Task details: Return every line of the data that contains the string "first".

━━━━━━━━━━━━━━━━

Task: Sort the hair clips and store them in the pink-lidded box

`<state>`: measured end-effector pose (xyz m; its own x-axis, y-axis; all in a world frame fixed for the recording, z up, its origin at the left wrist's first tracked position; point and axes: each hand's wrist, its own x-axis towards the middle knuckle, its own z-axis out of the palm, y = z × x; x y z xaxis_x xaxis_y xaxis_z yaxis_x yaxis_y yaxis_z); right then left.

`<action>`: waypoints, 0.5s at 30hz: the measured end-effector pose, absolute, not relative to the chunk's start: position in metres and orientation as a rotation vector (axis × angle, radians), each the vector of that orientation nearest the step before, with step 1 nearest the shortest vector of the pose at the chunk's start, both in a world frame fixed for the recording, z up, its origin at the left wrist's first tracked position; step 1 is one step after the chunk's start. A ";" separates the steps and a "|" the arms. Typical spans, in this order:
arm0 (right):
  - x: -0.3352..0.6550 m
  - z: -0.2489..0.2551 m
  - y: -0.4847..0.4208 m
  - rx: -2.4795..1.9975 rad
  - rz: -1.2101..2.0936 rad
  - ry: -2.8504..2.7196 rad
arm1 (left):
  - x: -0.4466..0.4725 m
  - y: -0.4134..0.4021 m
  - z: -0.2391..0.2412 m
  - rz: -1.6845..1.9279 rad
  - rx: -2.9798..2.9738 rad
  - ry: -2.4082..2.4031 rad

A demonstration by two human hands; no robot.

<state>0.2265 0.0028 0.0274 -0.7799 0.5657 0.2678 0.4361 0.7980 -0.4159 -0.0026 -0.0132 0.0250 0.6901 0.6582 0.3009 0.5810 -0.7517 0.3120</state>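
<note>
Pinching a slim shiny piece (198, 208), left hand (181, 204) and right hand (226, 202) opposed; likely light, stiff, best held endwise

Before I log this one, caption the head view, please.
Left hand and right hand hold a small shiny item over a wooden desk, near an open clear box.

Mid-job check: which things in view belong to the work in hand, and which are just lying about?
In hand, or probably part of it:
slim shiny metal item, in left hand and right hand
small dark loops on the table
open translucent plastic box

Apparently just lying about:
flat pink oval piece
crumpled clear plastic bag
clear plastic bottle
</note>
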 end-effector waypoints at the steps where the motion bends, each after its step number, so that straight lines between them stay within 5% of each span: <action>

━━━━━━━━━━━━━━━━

Your solution:
`<state>`: measured end-effector pose (xyz m; its own x-axis, y-axis; all in a world frame fixed for the recording, z up, its origin at the left wrist's first tracked position; point and axes: each hand's wrist, its own x-axis towards the middle knuckle, its own z-axis out of the palm, y = z × x; x y z xaxis_x xaxis_y xaxis_z yaxis_x yaxis_y yaxis_z); right then left.
`<action>`: waypoints, 0.5s at 30hz: the measured end-effector pose, absolute, not relative to the chunk's start: position in metres and orientation as a rotation vector (axis × angle, radians), each the vector of that orientation nearest the step before, with step 1 nearest the shortest vector of the pose at the chunk's start, both in a world frame fixed for the recording, z up, its origin at the left wrist's first tracked position; step 1 is one step after the chunk's start. A ";" separates the steps and a "|" the arms. Typical spans, in this order:

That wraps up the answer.